EXERCISE REQUIREMENTS: The records that follow are to be reproduced exactly. Any pictures in them are left out.

DATA FOR REVIEW:
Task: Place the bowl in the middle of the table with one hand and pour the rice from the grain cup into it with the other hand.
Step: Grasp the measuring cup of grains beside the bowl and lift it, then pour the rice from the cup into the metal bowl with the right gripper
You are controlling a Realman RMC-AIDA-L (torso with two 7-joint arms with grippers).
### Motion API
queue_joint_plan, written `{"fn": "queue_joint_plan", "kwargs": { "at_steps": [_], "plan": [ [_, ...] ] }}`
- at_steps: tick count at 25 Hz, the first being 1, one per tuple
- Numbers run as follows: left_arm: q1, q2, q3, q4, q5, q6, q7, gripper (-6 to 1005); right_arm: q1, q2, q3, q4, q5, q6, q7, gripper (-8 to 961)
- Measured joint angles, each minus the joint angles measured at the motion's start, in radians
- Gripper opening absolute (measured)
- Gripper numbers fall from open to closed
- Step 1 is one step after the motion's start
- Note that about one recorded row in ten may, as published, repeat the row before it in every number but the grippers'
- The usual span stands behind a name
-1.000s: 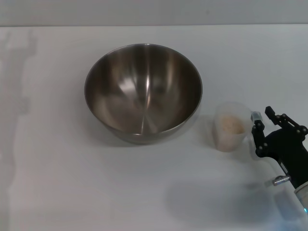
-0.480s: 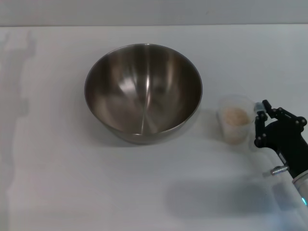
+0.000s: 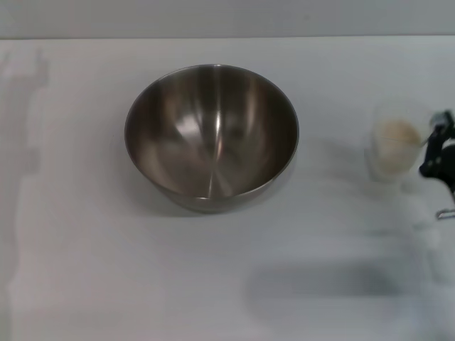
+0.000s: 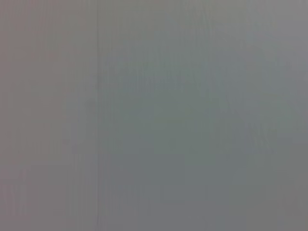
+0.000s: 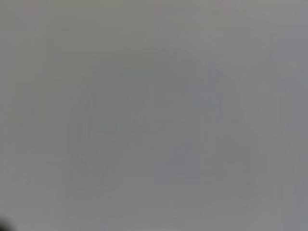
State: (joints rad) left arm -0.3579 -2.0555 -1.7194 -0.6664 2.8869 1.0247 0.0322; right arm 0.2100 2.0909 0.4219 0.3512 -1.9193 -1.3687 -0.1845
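The stainless-steel bowl [image 3: 212,135] stands upright and empty on the white table [image 3: 85,249], near its middle. The clear grain cup [image 3: 395,148] with pale rice [image 3: 397,133] in it is to the right of the bowl, well apart from it and raised off the table. My right gripper [image 3: 429,144] is at the right edge of the head view and is shut on the cup's handle side. The cup is upright. My left gripper is out of view. Both wrist views show only a plain grey surface.
A soft shadow [image 3: 320,288] lies on the table in front of the cup. The table's far edge [image 3: 227,37] meets a grey wall behind the bowl.
My right gripper closed on the grain cup, then lifted it and carried it to the right and farther back. The bowl has not moved.
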Motion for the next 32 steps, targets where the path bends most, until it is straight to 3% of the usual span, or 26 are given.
{"fn": "queue_joint_plan", "kwargs": {
  "at_steps": [5, 10, 20, 32],
  "plan": [
    [0.0, 0.0, 0.0, 0.003, 0.0, 0.0, 0.0, 634, 0.076, -0.003, 0.088, -0.024, 0.0, -0.113, -0.013, 35],
    [0.001, -0.001, 0.005, 0.004, 0.0, 0.012, 0.0, 635, 0.215, -0.004, 0.092, -0.12, -0.019, -0.169, -0.051, 31],
    [0.001, -0.005, 0.009, 0.006, 0.0, 0.051, -0.013, 639, 0.406, -0.009, 0.09, -0.187, -0.244, -0.112, -0.527, 30],
    [0.002, -0.013, 0.017, 0.018, 0.0, 0.077, -0.031, 643, 0.523, -0.009, 0.09, -0.215, -0.479, 0.03, -1.083, 30]
  ]
}}
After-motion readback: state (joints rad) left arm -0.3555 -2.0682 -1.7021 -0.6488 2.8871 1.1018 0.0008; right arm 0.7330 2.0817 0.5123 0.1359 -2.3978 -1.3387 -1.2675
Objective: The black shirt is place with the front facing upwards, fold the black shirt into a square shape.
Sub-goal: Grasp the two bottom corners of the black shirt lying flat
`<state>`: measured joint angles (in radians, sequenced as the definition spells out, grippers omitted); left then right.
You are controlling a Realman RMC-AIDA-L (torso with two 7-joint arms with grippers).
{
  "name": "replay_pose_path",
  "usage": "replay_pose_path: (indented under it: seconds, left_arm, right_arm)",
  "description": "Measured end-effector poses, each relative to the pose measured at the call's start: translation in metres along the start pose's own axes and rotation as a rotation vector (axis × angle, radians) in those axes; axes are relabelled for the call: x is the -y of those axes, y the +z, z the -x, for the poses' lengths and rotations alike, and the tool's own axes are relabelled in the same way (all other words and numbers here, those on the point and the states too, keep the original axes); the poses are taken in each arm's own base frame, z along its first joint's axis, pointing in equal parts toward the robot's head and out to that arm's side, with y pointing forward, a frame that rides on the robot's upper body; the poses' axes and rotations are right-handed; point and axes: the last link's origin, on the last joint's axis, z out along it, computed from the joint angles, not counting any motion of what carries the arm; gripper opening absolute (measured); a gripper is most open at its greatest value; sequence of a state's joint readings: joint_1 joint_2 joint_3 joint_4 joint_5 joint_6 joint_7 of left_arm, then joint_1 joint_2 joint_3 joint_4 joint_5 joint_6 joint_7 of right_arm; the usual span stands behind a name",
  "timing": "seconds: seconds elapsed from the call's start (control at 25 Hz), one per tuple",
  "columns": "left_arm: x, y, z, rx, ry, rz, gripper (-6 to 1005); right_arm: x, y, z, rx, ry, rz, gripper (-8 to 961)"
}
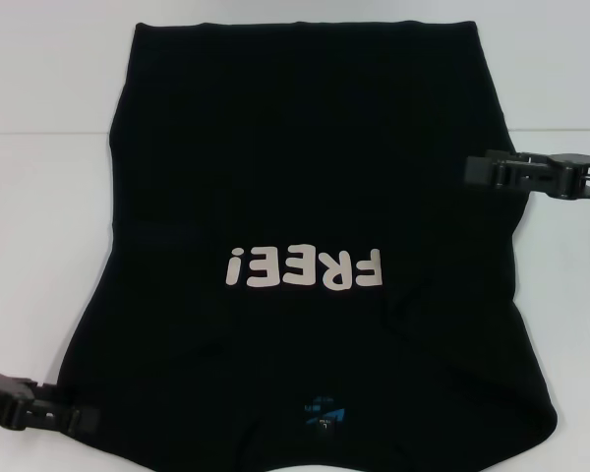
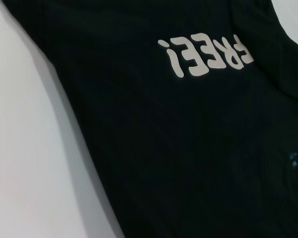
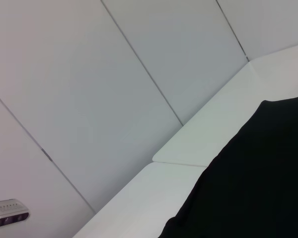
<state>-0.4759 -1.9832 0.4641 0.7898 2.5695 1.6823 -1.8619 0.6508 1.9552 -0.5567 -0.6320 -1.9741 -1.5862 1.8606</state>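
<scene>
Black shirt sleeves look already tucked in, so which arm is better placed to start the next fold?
Probably left. The left gripper sits at the black shirt's near corner by the collar, ready to lift that end. The right gripper is only beside the mid-length edge.

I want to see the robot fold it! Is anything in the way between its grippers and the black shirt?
Nothing visible is. The left gripper sits at the black shirt's near left edge, the right gripper at its right edge farther back. Only bare white table surrounds the cloth.
</scene>
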Motion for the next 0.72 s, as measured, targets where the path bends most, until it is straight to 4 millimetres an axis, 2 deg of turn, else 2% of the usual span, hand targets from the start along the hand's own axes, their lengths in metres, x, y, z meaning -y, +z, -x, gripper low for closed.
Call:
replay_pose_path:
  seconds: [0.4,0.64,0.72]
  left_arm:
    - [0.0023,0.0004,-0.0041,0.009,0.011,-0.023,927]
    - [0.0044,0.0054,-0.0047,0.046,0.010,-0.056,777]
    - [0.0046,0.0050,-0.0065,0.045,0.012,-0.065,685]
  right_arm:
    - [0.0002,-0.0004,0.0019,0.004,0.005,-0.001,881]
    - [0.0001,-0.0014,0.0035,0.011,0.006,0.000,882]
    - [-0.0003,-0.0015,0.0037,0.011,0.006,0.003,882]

RESULT:
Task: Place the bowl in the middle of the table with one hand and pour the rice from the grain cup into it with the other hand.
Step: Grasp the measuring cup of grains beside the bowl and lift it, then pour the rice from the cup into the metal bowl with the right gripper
You are controlling a Realman RMC-AIDA-L (torso with two 7-joint arms with grippers).
### Motion API
queue_joint_plan, written `{"fn": "queue_joint_plan", "kwargs": { "at_steps": [_], "plan": [ [_, ...] ] }}`
- at_steps: tick count at 25 Hz, the first being 1, one per tuple
- Numbers run as follows: left_arm: q1, q2, q3, q4, q5, q6, q7, gripper (-6 to 1005); right_arm: q1, q2, q3, q4, q5, q6, q7, gripper (-8 to 961)
- Measured joint angles, each minus the joint angles measured at the motion's start, in radians
- Gripper opening absolute (measured)
- Gripper numbers fall from open to closed
- Step 1 is one step after the motion's start
- Note that about one recorded row in ten may, as published, repeat the row before it in every number but the grippers'
- The usual span stands behind a name
-1.000s: 
-0.480s: 
+0.000s: 
+0.000s: 
+0.000s: 
State: (joints rad) left arm -0.3579 -2.0555 -1.7194 -0.6664 2.8869 1.0247 0.0322; right arm 0.2100 2.0909 0.4219 0.3512 -1.9193 -1.3687 -0.1845
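The stainless-steel bowl [image 3: 212,135] stands upright and empty on the white table [image 3: 85,249], near its middle. The clear grain cup [image 3: 395,148] with pale rice [image 3: 397,133] in it is to the right of the bowl, well apart from it and raised off the table. My right gripper [image 3: 429,144] is at the right edge of the head view and is shut on the cup's handle side. The cup is upright. My left gripper is out of view. Both wrist views show only a plain grey surface.
A soft shadow [image 3: 320,288] lies on the table in front of the cup. The table's far edge [image 3: 227,37] meets a grey wall behind the bowl.
My right gripper closed on the grain cup, then lifted it and carried it to the right and farther back. The bowl has not moved.
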Motion for the next 32 steps, targets where the path bends most, until it is straight to 3% of the usual span, or 26 are given.
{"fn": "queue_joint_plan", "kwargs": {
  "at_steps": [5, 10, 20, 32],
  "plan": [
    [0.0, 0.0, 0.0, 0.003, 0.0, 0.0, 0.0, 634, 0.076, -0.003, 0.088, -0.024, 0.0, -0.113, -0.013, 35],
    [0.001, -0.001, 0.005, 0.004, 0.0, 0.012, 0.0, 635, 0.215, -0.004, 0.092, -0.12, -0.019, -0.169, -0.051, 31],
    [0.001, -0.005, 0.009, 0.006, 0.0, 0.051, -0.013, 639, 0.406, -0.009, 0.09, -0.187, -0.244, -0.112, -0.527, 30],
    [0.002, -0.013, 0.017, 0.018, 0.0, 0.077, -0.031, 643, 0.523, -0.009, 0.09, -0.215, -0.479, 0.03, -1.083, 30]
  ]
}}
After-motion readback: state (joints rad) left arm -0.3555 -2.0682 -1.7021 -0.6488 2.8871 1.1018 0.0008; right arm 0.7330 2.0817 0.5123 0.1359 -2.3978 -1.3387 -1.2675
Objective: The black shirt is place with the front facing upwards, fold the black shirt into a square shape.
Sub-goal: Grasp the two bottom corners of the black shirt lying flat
`<state>`: measured joint angles (in radians, sequenced as the definition spells out, grippers omitted); left then right.
You are controlling a Realman RMC-AIDA-L (torso with two 7-joint arms with grippers).
{
  "name": "replay_pose_path",
  "usage": "replay_pose_path: (indented under it: seconds, left_arm, right_arm)",
  "description": "Measured end-effector poses, each relative to the pose measured at the call's start: translation in metres along the start pose's own axes and rotation as a rotation vector (axis × angle, radians) in those axes; axes are relabelled for the call: x is the -y of those axes, y the +z, z the -x, for the poses' lengths and rotations alike, and the tool's own axes are relabelled in the same way (all other words and numbers here, those on the point and the states too, keep the original axes); the poses are taken in each arm's own base frame, z along its first joint's axis, pointing in equal parts toward the robot's head and out to that arm's side, with y pointing forward, a frame that rides on the robot's upper body; the poses' axes and rotations are right-handed; point and axes: the last link's origin, on the last joint's axis, z out along it, computed from the joint angles, not counting any motion of what carries the arm; gripper opening absolute (measured); a gripper is most open at its greatest value; sequence of a state's joint readings: joint_1 joint_2 joint_3 joint_4 joint_5 joint_6 joint_7 of left_arm, then joint_1 joint_2 joint_3 joint_4 joint_5 joint_6 joint_7 of right_arm; the usual span stands behind a name",
  "timing": "seconds: seconds elapsed from the call's start (control at 25 Hz), one per tuple",
  "columns": "left_arm: x, y, z, rx, ry, rz, gripper (-6 to 1005); right_arm: x, y, z, rx, ry, rz, gripper (-8 to 961)"
}
<state>-0.4759 -1.9832 0.4641 0.7898 2.5695 1.6823 -1.8619 0.6508 1.9552 -0.5567 -0.6320 -1.9741 -1.5862 1.8606</state>
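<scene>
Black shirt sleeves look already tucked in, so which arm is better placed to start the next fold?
Probably left. The left gripper sits at the black shirt's near corner by the collar, ready to lift that end. The right gripper is only beside the mid-length edge.

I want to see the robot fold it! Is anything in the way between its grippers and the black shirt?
Nothing visible is. The left gripper sits at the black shirt's near left edge, the right gripper at its right edge farther back. Only bare white table surrounds the cloth.
</scene>
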Motion for the next 0.72 s, as measured, targets where the path bends most, until it is straight to 4 millimetres an axis, 2 deg of turn, else 2% of the usual span, hand targets from the start along the hand's own axes, their lengths in metres, x, y, z meaning -y, +z, -x, gripper low for closed.
Call:
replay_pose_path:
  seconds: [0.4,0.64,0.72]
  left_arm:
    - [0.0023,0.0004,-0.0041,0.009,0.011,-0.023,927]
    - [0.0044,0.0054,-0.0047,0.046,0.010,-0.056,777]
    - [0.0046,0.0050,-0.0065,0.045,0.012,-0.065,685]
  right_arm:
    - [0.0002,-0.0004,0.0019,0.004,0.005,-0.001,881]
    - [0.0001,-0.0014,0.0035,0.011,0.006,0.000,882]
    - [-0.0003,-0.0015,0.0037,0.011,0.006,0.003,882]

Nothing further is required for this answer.